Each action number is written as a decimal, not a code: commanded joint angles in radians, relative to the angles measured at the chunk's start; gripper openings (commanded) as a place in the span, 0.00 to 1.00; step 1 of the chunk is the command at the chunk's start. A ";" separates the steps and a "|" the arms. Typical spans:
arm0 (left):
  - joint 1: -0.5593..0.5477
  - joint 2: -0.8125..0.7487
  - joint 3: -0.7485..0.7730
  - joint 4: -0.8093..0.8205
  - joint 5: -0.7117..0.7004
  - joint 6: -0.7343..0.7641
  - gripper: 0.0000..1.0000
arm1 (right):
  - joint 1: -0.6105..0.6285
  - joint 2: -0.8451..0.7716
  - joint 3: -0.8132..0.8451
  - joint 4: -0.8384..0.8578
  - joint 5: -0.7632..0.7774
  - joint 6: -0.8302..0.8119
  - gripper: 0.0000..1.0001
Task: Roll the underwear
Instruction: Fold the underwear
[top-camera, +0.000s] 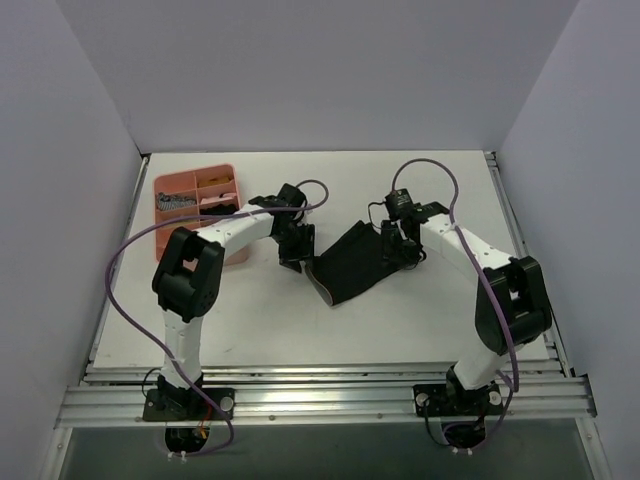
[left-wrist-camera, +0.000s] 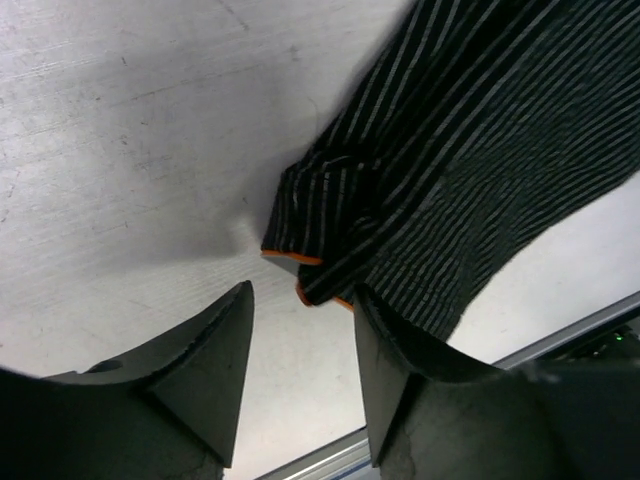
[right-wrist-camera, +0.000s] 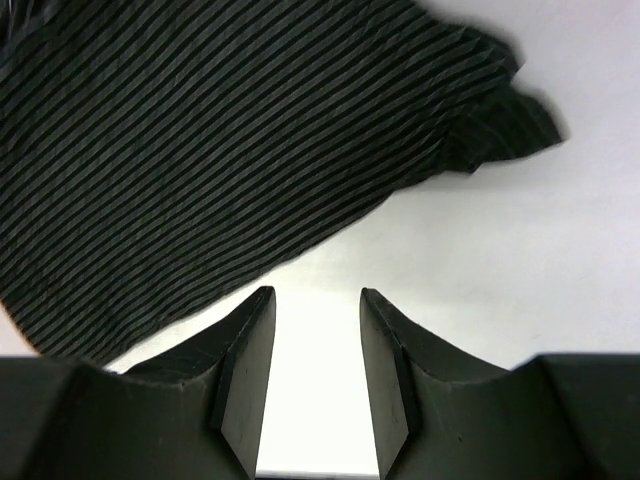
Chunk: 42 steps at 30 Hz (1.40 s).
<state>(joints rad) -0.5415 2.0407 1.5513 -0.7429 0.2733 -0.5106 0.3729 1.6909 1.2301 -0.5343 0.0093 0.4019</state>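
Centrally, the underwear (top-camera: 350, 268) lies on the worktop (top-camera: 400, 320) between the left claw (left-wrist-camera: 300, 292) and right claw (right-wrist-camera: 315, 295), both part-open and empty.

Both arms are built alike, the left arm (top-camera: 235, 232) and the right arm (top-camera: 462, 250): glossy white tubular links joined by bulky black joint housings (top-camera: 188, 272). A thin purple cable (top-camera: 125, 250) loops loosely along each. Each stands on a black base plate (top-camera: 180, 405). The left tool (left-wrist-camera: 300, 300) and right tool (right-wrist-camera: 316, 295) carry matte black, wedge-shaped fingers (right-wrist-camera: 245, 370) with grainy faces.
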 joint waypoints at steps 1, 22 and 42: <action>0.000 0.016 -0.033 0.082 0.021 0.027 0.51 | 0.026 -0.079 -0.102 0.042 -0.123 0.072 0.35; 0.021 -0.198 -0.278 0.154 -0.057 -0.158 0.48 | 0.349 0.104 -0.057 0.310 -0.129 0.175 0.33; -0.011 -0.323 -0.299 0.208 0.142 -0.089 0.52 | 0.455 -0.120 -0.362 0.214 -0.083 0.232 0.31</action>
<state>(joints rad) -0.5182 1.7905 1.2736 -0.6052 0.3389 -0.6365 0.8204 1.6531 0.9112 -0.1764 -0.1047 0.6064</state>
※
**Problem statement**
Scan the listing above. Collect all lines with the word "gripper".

**Expected output**
Each action number is written as a decimal, not a code: commanded joint angles in radians, relative to the angles measured at the chunk's start; gripper openings (commanded) as a place in the span, 0.00 to 1.00; step 1 of the chunk is the command at the chunk's start. A ";" separates the steps and a "|" the arms. Typical spans:
  - gripper: 0.0000..1.0000
  - gripper: 0.0000..1.0001

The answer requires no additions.